### Brief
Search term "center": please copy every line of the records below that contains it.

### Data extracts
============
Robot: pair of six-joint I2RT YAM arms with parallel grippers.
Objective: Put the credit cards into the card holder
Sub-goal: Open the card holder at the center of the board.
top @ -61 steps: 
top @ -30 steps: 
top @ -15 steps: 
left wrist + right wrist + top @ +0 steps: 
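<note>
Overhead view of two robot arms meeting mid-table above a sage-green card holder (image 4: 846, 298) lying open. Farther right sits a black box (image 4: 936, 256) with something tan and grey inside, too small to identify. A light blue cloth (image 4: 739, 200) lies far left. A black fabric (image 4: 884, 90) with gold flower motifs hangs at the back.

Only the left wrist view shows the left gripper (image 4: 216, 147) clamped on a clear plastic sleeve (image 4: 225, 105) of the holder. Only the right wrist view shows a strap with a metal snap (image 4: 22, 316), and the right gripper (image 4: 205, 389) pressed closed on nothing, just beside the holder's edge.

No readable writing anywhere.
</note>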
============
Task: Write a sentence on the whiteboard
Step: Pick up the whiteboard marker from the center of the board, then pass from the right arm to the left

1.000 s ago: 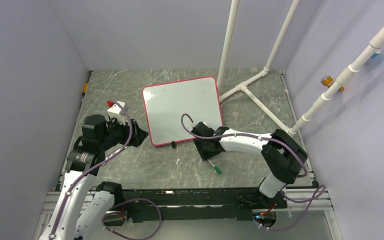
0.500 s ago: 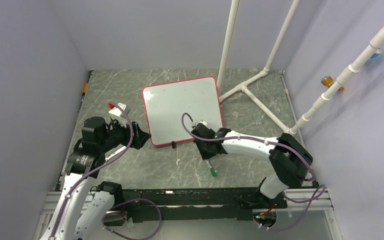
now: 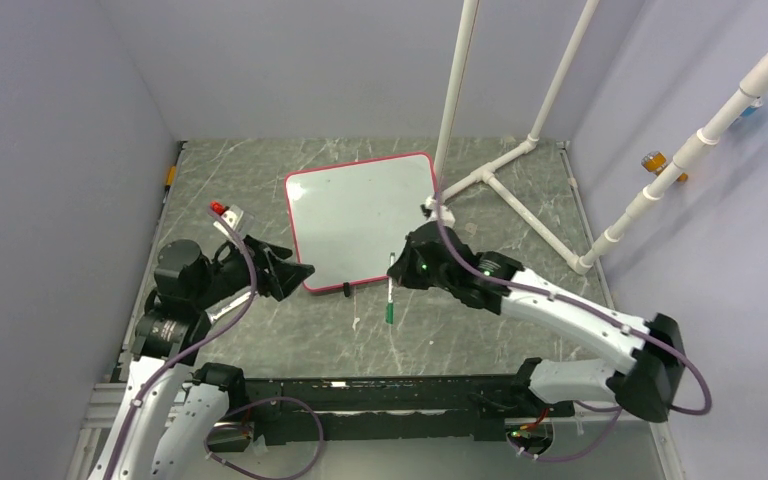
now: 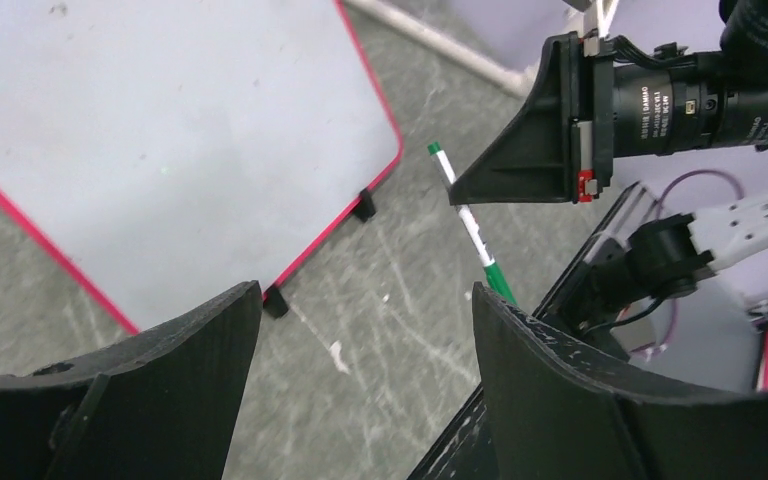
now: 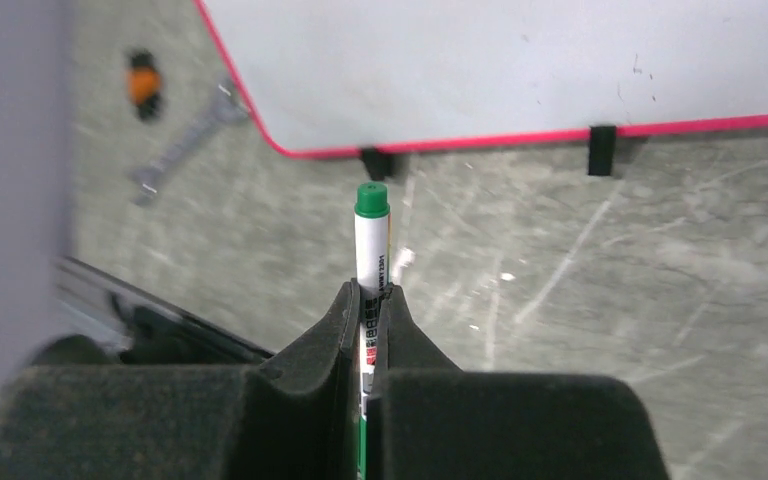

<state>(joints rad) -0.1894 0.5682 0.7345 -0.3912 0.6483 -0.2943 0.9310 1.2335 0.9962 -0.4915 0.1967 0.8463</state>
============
### Solution to this exercise
Sub-goal: Open the card holder at the center of the board.
Step: Pick up the whiteboard marker from the center of the board, then pass from the right arm to the left

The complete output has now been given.